Please transcribe the listing in its entirety, character for character.

---------- Collected data

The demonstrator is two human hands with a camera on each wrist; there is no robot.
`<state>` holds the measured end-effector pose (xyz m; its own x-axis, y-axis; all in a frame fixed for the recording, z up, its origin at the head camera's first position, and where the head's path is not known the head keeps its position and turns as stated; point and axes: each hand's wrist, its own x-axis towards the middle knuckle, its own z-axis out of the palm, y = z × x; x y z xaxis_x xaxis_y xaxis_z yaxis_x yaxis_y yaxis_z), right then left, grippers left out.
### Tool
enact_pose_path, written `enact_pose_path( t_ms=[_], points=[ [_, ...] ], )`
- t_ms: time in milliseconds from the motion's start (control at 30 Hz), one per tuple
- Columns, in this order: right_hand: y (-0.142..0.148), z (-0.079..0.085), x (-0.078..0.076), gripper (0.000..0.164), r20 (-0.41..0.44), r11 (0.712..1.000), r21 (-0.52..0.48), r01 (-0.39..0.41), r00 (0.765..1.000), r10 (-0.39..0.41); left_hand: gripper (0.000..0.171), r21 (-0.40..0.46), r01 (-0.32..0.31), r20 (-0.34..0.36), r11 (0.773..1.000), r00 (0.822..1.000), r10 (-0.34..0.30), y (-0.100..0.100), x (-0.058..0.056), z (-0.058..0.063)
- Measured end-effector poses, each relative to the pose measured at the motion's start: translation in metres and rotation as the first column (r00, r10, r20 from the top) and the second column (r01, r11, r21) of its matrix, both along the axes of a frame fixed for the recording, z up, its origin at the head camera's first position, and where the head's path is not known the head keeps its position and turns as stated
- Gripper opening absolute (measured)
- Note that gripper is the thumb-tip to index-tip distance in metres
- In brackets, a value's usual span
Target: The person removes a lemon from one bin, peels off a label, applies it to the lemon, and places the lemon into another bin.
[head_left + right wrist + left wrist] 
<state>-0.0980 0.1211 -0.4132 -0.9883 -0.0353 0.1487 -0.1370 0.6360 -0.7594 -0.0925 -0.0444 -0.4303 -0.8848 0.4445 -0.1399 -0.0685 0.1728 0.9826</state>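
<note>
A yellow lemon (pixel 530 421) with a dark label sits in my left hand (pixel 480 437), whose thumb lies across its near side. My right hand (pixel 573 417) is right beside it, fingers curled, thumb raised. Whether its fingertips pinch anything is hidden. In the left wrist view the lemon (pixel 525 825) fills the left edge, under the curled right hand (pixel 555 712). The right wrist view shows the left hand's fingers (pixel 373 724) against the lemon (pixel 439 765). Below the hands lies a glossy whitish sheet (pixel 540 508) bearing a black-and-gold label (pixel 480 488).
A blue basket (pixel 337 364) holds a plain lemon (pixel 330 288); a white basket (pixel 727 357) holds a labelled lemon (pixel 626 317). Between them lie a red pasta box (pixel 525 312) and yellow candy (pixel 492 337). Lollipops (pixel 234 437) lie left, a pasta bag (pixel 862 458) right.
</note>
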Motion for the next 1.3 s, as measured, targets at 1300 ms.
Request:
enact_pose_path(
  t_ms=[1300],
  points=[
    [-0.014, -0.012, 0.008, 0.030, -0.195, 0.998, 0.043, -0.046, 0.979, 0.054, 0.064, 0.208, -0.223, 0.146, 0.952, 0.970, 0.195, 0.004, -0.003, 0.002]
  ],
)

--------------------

Reply to the task
The demonstrator is two human hands with a camera on each wrist; there is no robot.
`<state>` holds the measured end-effector pose (xyz m; its own x-axis, y-axis; all in a frame fixed for the recording, z up, its origin at the head camera's first position, and where the head's path is not known the head keeps its position and turns as stated; point and axes: each hand's wrist, its own x-axis towards the middle knuckle, its own z-axis out of the palm, y = z × x; x y z xaxis_x xaxis_y xaxis_z yaxis_x yaxis_y yaxis_z), right then left, grippers left out.
### Tool
enact_pose_path, written `enact_pose_path( t_ms=[_], points=[ [_, ...] ], )`
- t_ms: time in milliseconds from the motion's start (control at 30 Hz), one per tuple
- Columns, in this order: right_hand: y (-0.142..0.148), z (-0.079..0.085), x (-0.078..0.076), gripper (0.000..0.164), r20 (-0.41..0.44), r11 (0.712..1.000), r21 (-0.52..0.48), r01 (-0.39..0.41), r00 (0.765..1.000), r10 (-0.39..0.41); left_hand: gripper (0.000..0.171), r21 (-0.40..0.46), r01 (-0.32..0.31), r20 (-0.34..0.36), r11 (0.773..1.000), r00 (0.822..1.000), r10 (-0.34..0.30), y (-0.100..0.100), x (-0.058..0.056), z (-0.058..0.063)
- Measured end-effector poses, each relative to the pose measured at the motion's start: translation in metres and rotation as the first column (r00, r10, r20 from the top) and the second column (r01, r11, r21) of its matrix, both along the axes of a frame fixed for the recording, z up, its origin at the head camera's first position, and where the head's path is not known the head keeps its position and turns as stated
- Gripper opening absolute (measured)
- Note that gripper is the thumb-tip to index-tip distance in metres
- In brackets, a value's usual span
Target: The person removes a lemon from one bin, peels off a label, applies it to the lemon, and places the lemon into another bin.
[head_left + right wrist + left wrist] 
<state>-0.0980 0.1211 -0.4132 -0.9883 -0.0353 0.1487 -0.1370 0.6360 -0.7594 -0.0925 -0.0444 -0.4303 -0.8848 0.4445 -0.1399 -0.0685 0.1728 0.9826</state>
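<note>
A yellow lemon (pixel 530 421) with a dark label sits in my left hand (pixel 480 437), whose thumb lies across its near side. My right hand (pixel 573 417) is right beside it, fingers curled, thumb raised. Whether its fingertips pinch anything is hidden. In the left wrist view the lemon (pixel 525 825) fills the left edge, under the curled right hand (pixel 555 712). The right wrist view shows the left hand's fingers (pixel 373 724) against the lemon (pixel 439 765). Below the hands lies a glossy whitish sheet (pixel 540 508) bearing a black-and-gold label (pixel 480 488).
A blue basket (pixel 337 364) holds a plain lemon (pixel 330 288); a white basket (pixel 727 357) holds a labelled lemon (pixel 626 317). Between them lie a red pasta box (pixel 525 312) and yellow candy (pixel 492 337). Lollipops (pixel 234 437) lie left, a pasta bag (pixel 862 458) right.
</note>
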Motion for the next 1.3 s, as measured, targets at 1300 ms.
Request:
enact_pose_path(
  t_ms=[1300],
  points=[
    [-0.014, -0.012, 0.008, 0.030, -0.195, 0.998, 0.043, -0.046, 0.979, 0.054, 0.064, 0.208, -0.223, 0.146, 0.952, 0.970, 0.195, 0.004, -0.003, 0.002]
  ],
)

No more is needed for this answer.